The first hospital service for mentally afflicted persons in America was established at the Pennsylvania Hospital in Philadelphia in the year 1752. (Kimmich)
Later, across the US, interest was growing in caring for the mentally ill; asylums are opened in East Coast US cities. Kamehameha V expanded his interest in medical facilities.
The 1863 law passed by the Hawaiian legislature states: “A building is to be erected for the reception of insane persons. This facility will furnish restraint till the person becomes of sane mind or is discharged.”
“There shall be in Honolulu, at such places as the superintendent of public works shall direct, a suitable building for the reception of all insane persons, to be styled an insane asylum … The board of health shall have the management and control of the insane asylum.” (1862, Revised Laws, 1915)
“It shall be the duty of (the) district magistrate or circuit judge to examine all persons brought before them on said warrants as to their sanity.”
It was difficult to obtain the funds for this purpose, however, and the hospital was not constructed until 1866. Its first location was at the corner of School and Lanakila Streets.
The hospital was completed in 1866, and the first six patients were transferred to the hospital from the jails at which the mentally ill had previously been kept. By 1867, there were 62 patients. (Cultural Surveys)
The annual report of 1867 mentions a total of 62 admissions, an average age of 40 years, and goes on to state that 17 of the 62 admissions were discharged as “recovered.” (Kimmich)
The patients, with the exception of those most violent, were allowed to wander about the extensive grounds, assisting in the care of the lawns and flowers, and in light manual labor of various kinds.
The Hawaiians have ample allowances of their much loved poi, likewise, there were large luau, held there once or twice during each year.
These were attended by many of the residents and visitors to Honolulu, who chose these occasions to satisfy their curiosities. The inmates of the Hospital are of all nationalities, the aggregate number, in proportion of the Islands, being small. (Ellsworth)
The Legislature increased the Maintenance Appropriation from $40,000.00 to $45,000.00 under the title “Insane Asylum And Infirmary” in response to the representations of the President of the Board relative to the necessity of a place of detention and care of those whose cases properly require observation before a charge of insanity should be lodged against them.
“Many of these cases are the result of indulgence in liquor and drugs and in short time their normal mental balance becomes restored.”
“We have already taken steps to erect a building that will shelter forty patients and so relieve the buildings at the entrance of the grounds: they can be turned into the Infirmary and accommodate some twenty patients.”
“A visit to the Insane Asylum will show many improvements. Nothing is more conducive to the bodily health and mental condition of the physically able insane than employment to a moderate degree.”
“During the past twelve months the inmates have quarried stone, made curbing and macadam, filled in ground where necessary and generally improved the Asylum grounds. They practically rebuilt one building for men, repaired several cottages, and have done general renovating and painting.”
“They have built quite a large addition to the woman’s building and are now completing a cottage of four special rooms with a separate lanai for each, that patients may be isolated where the case requires, or friends desire by special arrangement.” (Report of President of the Board of Health, 1907)
“All inmates, if physically able, are taken out of doors every day … .During the year the female employees and patients made a considerable amount of clothing for use in the institution.”

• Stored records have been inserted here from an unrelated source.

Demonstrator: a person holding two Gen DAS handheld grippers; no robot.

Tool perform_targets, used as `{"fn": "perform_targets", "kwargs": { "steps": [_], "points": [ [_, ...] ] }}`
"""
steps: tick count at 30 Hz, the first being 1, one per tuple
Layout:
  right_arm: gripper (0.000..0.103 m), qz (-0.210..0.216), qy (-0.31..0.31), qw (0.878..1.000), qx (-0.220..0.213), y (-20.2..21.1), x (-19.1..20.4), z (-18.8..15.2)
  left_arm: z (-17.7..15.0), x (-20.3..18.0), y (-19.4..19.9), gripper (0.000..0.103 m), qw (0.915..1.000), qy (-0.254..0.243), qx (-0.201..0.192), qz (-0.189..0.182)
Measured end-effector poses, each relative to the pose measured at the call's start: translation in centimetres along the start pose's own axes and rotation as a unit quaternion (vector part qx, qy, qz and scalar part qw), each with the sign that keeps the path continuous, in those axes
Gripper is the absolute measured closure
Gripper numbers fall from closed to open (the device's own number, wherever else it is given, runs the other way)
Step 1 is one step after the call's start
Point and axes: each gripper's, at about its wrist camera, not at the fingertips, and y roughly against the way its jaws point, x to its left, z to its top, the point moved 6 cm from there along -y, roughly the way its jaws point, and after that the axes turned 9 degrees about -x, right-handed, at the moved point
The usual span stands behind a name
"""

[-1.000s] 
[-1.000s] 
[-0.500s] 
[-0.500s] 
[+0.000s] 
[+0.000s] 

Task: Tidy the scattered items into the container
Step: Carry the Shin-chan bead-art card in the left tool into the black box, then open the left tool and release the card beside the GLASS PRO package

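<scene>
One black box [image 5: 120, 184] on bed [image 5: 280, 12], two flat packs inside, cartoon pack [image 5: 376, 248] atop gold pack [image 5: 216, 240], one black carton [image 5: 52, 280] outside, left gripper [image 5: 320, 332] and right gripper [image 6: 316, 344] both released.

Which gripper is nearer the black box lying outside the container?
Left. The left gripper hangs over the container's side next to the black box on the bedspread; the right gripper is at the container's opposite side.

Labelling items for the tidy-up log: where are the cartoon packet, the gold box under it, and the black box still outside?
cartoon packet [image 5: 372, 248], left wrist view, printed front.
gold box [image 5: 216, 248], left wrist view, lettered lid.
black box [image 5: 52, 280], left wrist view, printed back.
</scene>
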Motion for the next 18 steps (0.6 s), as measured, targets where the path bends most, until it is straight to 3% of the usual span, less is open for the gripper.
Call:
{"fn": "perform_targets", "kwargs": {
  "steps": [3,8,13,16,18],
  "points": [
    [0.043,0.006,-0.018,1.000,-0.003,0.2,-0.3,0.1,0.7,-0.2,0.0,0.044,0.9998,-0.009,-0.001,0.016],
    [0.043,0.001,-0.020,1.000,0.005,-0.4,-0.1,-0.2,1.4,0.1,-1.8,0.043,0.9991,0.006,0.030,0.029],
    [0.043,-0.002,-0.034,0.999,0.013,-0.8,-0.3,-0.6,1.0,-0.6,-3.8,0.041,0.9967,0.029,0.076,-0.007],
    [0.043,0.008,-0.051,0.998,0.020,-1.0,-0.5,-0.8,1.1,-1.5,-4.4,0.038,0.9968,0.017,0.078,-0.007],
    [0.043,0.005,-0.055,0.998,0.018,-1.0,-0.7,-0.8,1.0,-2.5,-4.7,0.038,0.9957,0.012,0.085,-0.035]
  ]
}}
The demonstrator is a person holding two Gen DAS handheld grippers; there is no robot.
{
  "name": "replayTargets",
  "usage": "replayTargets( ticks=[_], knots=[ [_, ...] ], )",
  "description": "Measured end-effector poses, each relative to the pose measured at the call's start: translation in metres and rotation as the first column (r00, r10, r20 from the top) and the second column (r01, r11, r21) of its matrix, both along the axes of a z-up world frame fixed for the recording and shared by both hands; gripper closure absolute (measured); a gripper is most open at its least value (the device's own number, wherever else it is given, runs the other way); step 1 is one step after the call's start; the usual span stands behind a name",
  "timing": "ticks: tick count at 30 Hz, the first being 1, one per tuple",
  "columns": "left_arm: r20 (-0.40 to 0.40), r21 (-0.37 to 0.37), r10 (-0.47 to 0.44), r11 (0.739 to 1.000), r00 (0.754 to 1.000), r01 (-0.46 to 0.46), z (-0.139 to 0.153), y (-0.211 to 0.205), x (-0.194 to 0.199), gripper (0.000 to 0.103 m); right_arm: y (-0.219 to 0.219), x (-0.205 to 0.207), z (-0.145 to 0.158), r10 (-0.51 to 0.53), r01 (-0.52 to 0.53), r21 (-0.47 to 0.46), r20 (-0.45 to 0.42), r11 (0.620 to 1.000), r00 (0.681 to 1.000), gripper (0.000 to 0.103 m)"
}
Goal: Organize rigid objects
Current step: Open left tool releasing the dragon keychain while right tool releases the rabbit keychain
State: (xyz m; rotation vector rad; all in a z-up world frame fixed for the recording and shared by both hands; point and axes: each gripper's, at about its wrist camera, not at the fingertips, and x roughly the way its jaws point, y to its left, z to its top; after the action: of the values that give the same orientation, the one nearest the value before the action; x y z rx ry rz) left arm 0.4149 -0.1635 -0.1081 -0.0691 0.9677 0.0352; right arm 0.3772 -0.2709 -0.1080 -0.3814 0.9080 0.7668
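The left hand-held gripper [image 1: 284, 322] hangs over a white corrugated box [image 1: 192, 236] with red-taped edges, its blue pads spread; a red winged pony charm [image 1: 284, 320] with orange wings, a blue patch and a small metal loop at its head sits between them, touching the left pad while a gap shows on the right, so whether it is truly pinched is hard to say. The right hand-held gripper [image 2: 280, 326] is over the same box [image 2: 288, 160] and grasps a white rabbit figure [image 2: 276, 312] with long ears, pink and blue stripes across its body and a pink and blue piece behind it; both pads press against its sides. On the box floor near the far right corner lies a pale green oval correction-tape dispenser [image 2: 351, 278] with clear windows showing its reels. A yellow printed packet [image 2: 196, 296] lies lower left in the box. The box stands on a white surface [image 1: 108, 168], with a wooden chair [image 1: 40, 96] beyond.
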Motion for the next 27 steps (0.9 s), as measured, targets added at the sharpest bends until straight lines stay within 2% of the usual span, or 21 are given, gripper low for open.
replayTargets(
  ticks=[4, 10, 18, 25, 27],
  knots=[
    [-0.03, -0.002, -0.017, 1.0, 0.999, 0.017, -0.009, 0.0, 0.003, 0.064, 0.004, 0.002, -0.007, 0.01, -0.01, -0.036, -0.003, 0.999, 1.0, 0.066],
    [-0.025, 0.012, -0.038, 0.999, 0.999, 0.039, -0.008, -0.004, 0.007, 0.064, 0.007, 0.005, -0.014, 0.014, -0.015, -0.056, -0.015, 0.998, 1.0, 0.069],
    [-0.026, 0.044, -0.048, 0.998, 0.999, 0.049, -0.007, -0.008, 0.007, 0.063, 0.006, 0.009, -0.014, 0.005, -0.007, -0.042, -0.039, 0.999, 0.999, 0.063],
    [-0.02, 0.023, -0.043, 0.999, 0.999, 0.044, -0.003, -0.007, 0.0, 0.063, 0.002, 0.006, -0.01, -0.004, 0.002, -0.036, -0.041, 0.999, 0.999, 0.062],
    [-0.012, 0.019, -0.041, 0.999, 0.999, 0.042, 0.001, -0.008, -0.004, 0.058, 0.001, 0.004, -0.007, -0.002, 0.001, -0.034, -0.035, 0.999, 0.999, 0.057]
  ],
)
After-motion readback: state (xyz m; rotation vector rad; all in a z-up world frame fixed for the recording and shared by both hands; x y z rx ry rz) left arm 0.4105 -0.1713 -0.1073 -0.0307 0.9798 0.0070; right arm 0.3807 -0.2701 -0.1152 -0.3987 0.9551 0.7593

“The principal articles for food were bread, beef, fresh fish, salmon, codfish, beans, poi, rice, potatoes, cabbages, carrots, prunes, canned fruits, eggs, milk, ham, bacon, fresh vegetables, tea and coffee, and fresh milk.” (Report of Governor of Hawaii, 1921)

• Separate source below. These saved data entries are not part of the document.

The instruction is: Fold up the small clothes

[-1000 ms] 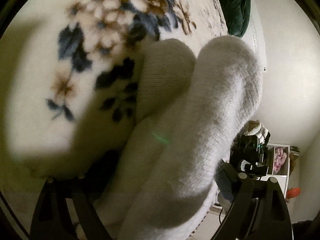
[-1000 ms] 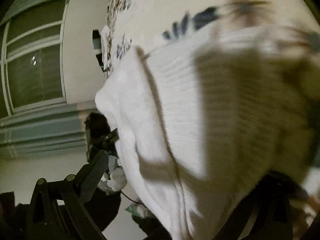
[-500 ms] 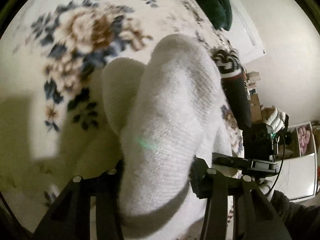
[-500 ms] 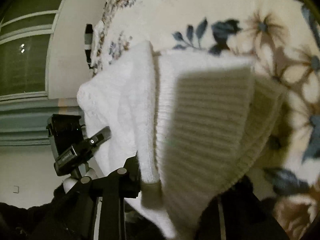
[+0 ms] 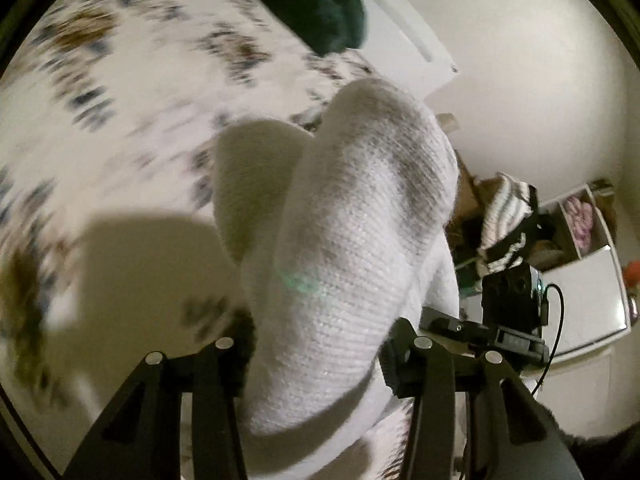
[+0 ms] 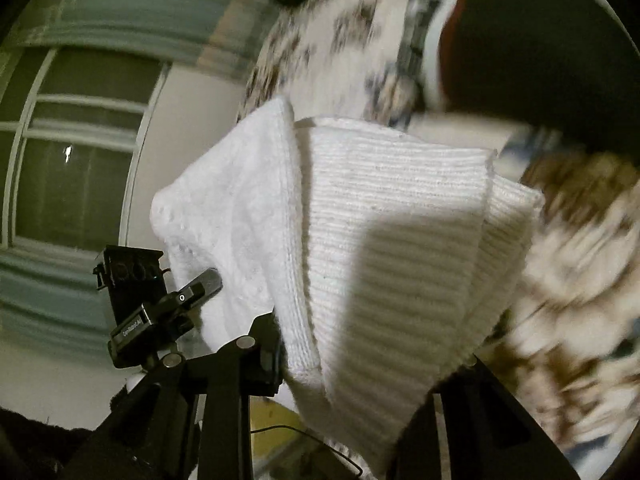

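The left gripper is squeezing a pair of white socks between its two black fingers, and the toe ends are sticking up toward 12 o'clock in the left wrist view. One sock toe is lying in front and the other is peeking out behind it at 10 o'clock. The socks are being held up above a flowered blanket, which is looking blurry. A dark green pillow is sitting on the blanket at 12 o'clock. At 3 o'clock the other gripper's black camera box is showing, close beside the socks, with a white shelf behind it and a striped cloth just above it. In the right wrist view, the right gripper is pinching the ribbed cuff end of the white socks, and the cuffs are fanning out toward 1 o'clock. The bumpy inside of one sock is showing at 9 o'clock. The left gripper's camera box is sitting at 8 o'clock, touching the sock cloth. A window is filling the 9 to 10 o'clock side, and the flowered blanket is blurry at 3 o'clock.
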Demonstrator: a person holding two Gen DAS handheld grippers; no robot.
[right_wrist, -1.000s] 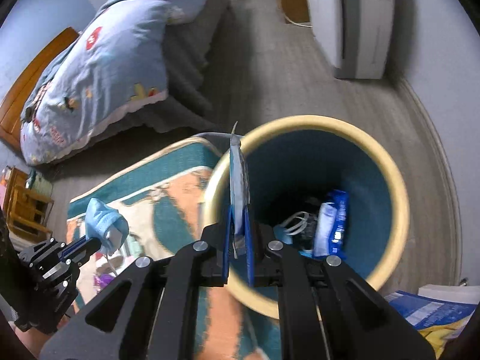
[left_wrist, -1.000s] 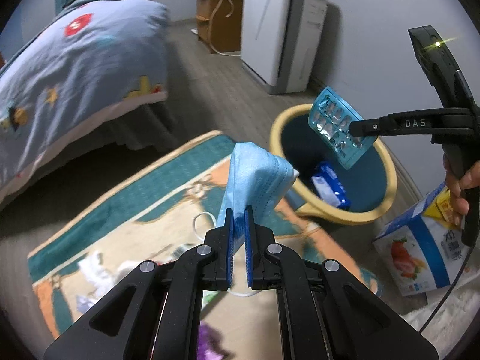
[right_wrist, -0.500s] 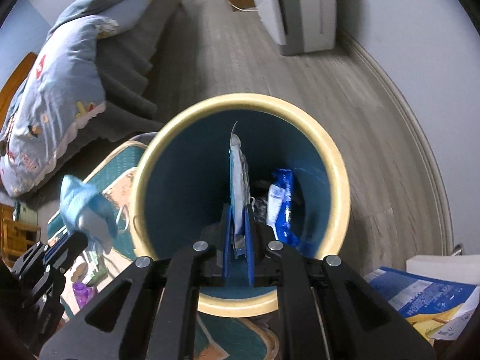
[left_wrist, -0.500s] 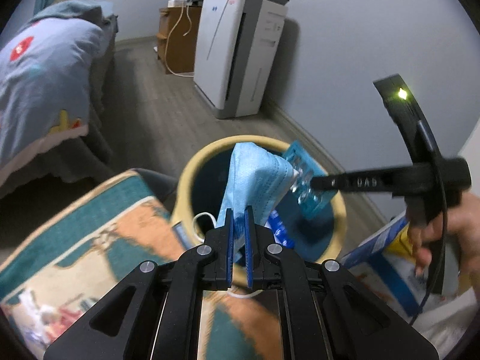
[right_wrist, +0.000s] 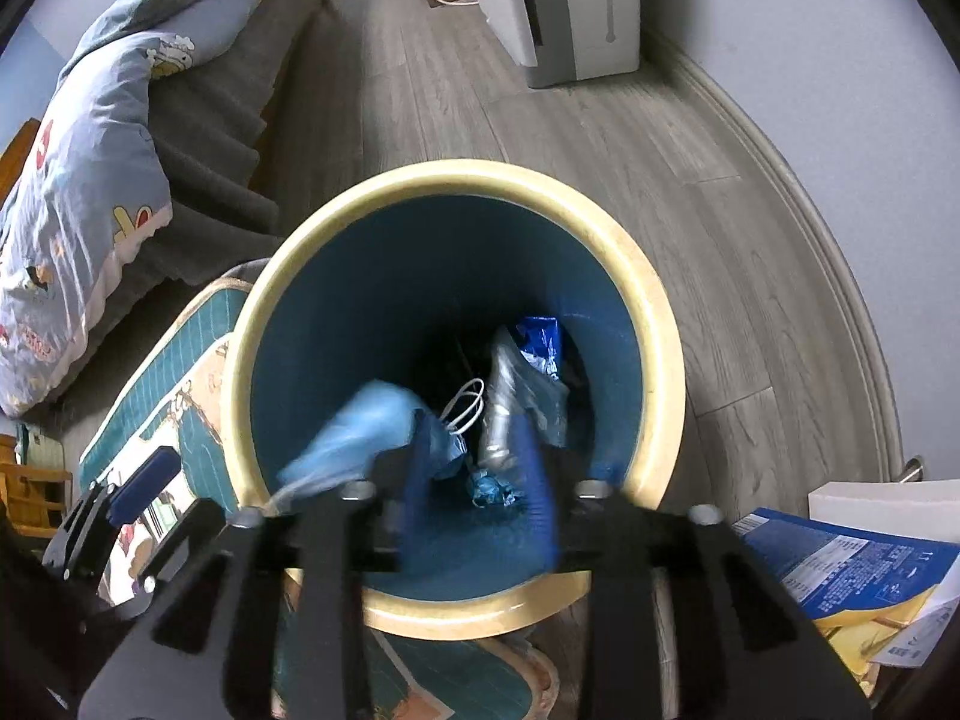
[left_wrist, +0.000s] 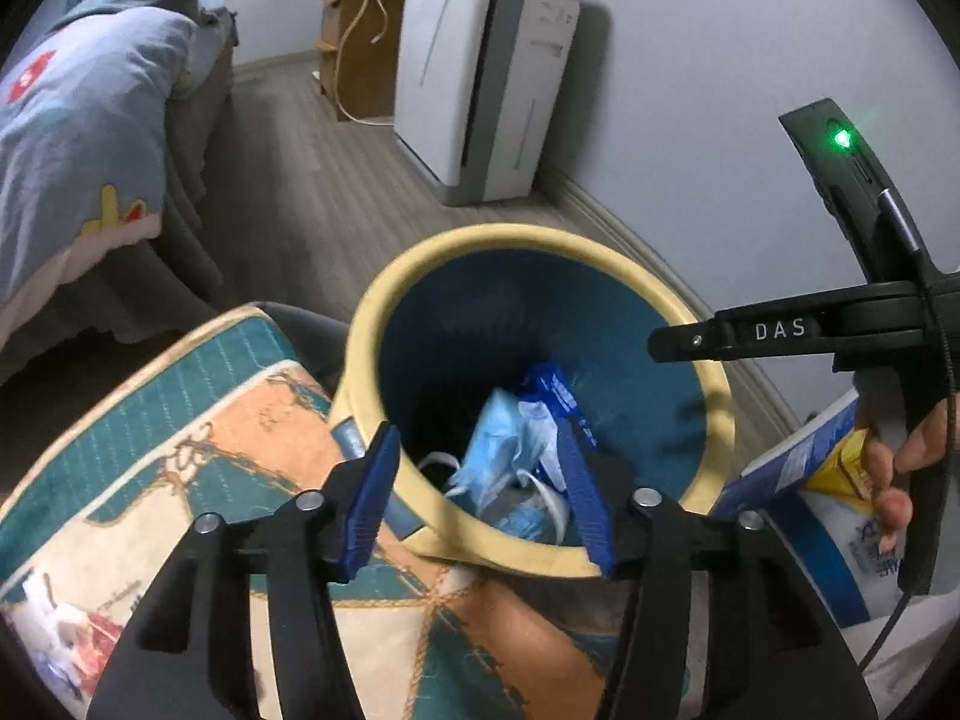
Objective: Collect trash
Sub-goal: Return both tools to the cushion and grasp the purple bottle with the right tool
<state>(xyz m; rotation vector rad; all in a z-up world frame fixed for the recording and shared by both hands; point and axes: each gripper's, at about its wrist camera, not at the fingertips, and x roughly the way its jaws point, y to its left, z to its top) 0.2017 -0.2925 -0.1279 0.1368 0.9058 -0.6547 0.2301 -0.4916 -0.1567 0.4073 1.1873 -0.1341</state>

“No institution extant is better, more cleanly and more orderly kept, resources considered, than the Oahu Insane Asylum. The Asylum is regularly, professionally and officially inspected each two weeks by the two medical members of the Board of Health. The President of the Board visits the Insane Asylum at least once each week.” (Report of President of the Board of Health, 1907)
From 1903 to 1928, a new site was looked for, a final decision on the present location in Kāneʻohe being made in late 1928. (Kimmich)
In 1930, all 549 patients in the then-named Territorial Hospital were transferred to the new Territorial Hospital in Kāne‘ohe, O‘ahu.